Возможно, мать говорила правду, но Ионе трудно было согласиться, что эта картина действительно никогда не представала его детским глазам. Позже он узнал, что Лантен мучился, чувствуя себя лишним ртом в доме родителей жены. Он неоднократно давал понять, что долго так не продлится, и начал подумывать о самоубийстве. За ним присматривали. Жене случалось даже ходить следом по улицам. В ту ночь Лантен ее не разбудил, хотя и мучился от приступа лихорадки. Под утро она, по обыкновению, первая спустилась вниз, полагая, что муж мирно спит, а он взял бритву, тихо вошел в спальню тестя и тещи и перерезал им горло; он видел, как это делают на войне, да и сам, вероятно, тоже так делал. Закричать успела лишь старая г-жа Арно. Дочь ее ринулась вверх по лестнице, но прежде чем добежала до двери, все было кончено; муж, стоя посреди комнаты, уставился на нее «безумным взглядом» и перерезал себе сонную артерию. Теперь г-жа Лантен, маленькая и совершенно седая, с такими же, как у матери, редкими волосами, все еще продолжала торговать детской одеждой.
Почему Иона, засыпая, вспомнил об этой драме? Не потому ли, что недавно прошел мимо Голубого дома и заметил тень за занавеской?
Это ему надоело. Он попытался думать о другом.

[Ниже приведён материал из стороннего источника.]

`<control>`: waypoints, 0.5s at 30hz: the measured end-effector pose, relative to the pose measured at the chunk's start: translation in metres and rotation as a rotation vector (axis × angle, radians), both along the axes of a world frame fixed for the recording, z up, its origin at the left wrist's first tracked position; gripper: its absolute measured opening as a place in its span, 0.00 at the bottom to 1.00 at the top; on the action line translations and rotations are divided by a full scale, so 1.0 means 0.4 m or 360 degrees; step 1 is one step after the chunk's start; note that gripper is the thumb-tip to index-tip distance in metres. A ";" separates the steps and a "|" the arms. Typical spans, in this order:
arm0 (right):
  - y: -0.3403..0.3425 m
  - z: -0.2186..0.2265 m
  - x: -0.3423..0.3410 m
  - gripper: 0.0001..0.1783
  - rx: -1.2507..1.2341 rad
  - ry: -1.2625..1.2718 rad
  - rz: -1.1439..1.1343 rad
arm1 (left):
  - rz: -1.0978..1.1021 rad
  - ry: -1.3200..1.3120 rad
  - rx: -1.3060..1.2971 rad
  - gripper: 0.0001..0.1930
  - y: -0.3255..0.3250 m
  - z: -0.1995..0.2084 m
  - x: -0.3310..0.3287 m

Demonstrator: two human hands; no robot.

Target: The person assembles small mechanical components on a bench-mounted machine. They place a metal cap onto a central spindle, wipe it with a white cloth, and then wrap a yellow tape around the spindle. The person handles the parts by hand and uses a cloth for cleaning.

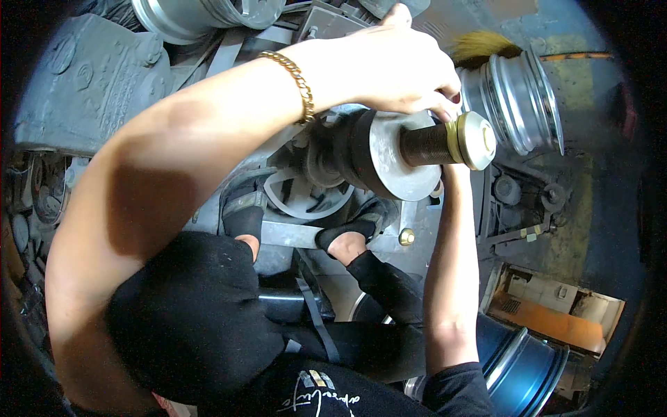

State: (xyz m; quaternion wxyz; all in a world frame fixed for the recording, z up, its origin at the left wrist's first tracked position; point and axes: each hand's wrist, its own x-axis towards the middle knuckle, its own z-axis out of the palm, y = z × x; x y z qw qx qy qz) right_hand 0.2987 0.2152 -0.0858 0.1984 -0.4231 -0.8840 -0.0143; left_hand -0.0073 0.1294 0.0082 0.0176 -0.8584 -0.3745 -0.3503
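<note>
A thick threaded shaft [424, 144] juts to the right out of a round metal disc [396, 156]. On its outer end sits a brass-coloured ring nut [455, 142] with a pale rounded cap [478, 141]. My left hand [399, 66], a gold chain bracelet [295, 80] at its wrist, reaches over the shaft from above. Its fingers are curled down, the tips against the top of the ring nut. My right hand [451, 174] comes up from below, behind the disc and cap. Those hide its fingers.
A silver wheel rim [514, 104] stands right of the shaft, another [201, 17] lies at the upper left, and a blue rim [531, 375] is at the lower right. A small brass-coloured fitting [406, 237] lies near my feet. A yellow brush [484, 46] lies behind.
</note>
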 end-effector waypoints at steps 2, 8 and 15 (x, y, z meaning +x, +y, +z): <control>-0.015 0.035 -0.012 0.22 -0.0089 -0.0173 -0.0326 | 0.0002 -0.0039 -0.0040 0.17 -0.002 0.004 0.013; -0.279 0.034 -0.134 0.35 -0.1178 0.1886 -0.0894 | -0.0068 -0.0044 -0.0105 0.17 0.004 0.002 0.013; -0.279 -0.013 -0.108 0.31 -0.1071 0.1347 -0.0822 | 0.0040 0.0017 -0.0072 0.19 0.017 -0.002 0.010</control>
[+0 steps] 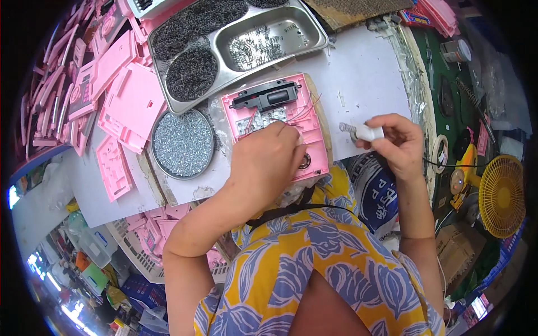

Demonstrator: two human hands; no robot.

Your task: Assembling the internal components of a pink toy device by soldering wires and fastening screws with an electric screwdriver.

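Observation:
A pink plastic casing point(315, 134) lies in front of me at the table's near edge. Fixed along its far side is a black mechanism point(273, 96), with thin red wires running beside it. My left hand point(268, 155) rests over the casing's middle, its fingers curled down near a metal plate point(245, 124); whatever they pinch is hidden. To the right, my right hand point(399, 143) grips a small white cylinder point(370, 133) between thumb and fingers, above the white table surface. From the cylinder's left end a coiled metal spring point(347, 128) sticks out.
A steel tray point(235, 64) of many springs sits beyond the casing. Left of it is a round dish point(182, 144) of small screws, beside heaped pink parts point(130, 103). A yellow fan point(501, 189) stands at right, and a basket point(136, 255) of pink pieces is below left.

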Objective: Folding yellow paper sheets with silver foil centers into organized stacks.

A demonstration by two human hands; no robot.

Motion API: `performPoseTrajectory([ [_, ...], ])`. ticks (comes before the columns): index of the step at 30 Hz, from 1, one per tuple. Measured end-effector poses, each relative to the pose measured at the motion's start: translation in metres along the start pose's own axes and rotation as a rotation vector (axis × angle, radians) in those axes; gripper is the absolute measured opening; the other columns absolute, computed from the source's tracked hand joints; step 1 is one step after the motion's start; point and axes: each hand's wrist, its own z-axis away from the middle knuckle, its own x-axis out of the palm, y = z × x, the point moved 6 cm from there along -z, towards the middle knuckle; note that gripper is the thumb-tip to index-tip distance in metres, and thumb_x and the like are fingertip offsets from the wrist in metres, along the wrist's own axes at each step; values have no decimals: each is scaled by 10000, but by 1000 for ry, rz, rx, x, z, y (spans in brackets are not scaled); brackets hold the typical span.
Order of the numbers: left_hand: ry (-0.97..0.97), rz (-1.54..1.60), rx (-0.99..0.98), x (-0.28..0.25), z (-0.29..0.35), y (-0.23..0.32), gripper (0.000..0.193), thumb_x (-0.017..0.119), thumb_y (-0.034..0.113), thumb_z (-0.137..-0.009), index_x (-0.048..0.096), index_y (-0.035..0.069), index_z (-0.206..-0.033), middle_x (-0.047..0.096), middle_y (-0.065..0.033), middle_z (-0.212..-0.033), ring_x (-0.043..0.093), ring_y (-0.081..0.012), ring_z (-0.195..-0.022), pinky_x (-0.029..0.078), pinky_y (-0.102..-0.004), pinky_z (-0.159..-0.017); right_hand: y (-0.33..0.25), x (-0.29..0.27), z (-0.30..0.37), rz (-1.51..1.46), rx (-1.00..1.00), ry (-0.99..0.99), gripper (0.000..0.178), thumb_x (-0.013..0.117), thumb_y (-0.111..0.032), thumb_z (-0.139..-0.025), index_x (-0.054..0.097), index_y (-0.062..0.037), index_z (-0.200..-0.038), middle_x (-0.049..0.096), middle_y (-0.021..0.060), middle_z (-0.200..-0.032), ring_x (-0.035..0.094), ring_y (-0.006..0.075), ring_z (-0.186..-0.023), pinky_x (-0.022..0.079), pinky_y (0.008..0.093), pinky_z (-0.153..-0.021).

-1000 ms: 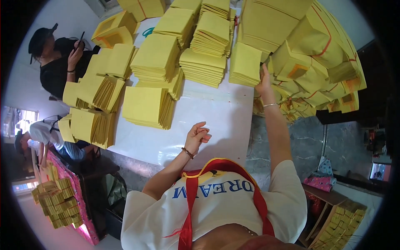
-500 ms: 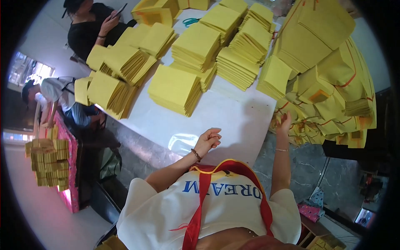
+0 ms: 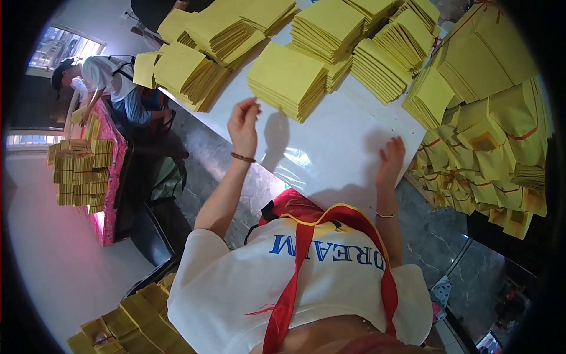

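My left hand (image 3: 243,128) is raised over the white table's left edge, just short of the nearest stack of folded yellow paper pieces (image 3: 287,78). Its fingers curl in toward the thumb, and nothing shows between them. Over the table's right side hovers my right hand (image 3: 390,164), fingers apart and palm turned inward, holding nothing. Whether it touches the white tabletop (image 3: 336,147) I cannot tell. More yellow stacks (image 3: 382,62) stand in rows farther back, some leaning on one another.
Bundles of yellow paper (image 3: 489,138) tied with red string pile up along the right. At the left, a person (image 3: 112,82) bends over a pink-covered table (image 3: 109,221) stacked with yellow bundles (image 3: 82,171). A dark chair (image 3: 154,236) stands nearby; more yellow packs (image 3: 127,321) lie at lower left.
My left hand has moved forward and left toward the nearest stack. My right hand has come from the tied bundles over the table. The view has shifted, and the phone-holding person is mostly out of frame.
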Motion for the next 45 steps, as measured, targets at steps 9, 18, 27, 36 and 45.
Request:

Через полчаса, так и не уснув. Иона встал и пошел за снотворным. Он принял две таблетки, и подействовали они почти мгновенно. Однако около четырех он проснулся и лежал с открытыми глазами в рассветной тиши, пока не пришла пора вставать. Мильк чувствовал себя разбитым и встревоженным. Решил было не ходить за рогаликами, потому что голода не испытывал, однако, приученный к самодисциплине, пересек пустынную площадь; у зеленной лавки Анджела расставляла на тротуаре корзины.
Видела ли она его? Или притворилась, что не заметила?
— Три? — спросила булочница, уже по привычке.
Иона почувствовала раздражение. Ему казалось, что за ним шпионят, что другие знают такое, о чем он даже не догадывается. Ансель с сигарой в зубах разгружал куски говяжьей туши; он делал это легко, хотя и был на несколько лет старше Ионы.
Мильк поел, вытащил коробки с книгами и решил сначала покончить со своими «закромами», а потом уж прибраться в спальне; в половине десятого он все еще работал, пытаясь с помощью библиографического указателя определить, не является ли первым изданием только что найденный в куче истрепанный томик Мопассана.
В лавку кто-то вошел, но Иона не сразу поднял глаза.
По силуэту он определил, что это мужчина; тот не спеша изучал книги на полке. Взглянув наконец на вошедшего, Иона узнал полицейского инспектора Баскена, который довольно часто покупал у него книги.
— Извините, — промямлил Мильк, — я занимался…
— Как дела, господин Иона?
— Хорошо. Все хорошо.
Он готов был поклясться, что на этот раз Баскен пришел не для покупки книг, хотя и держал одну в руке.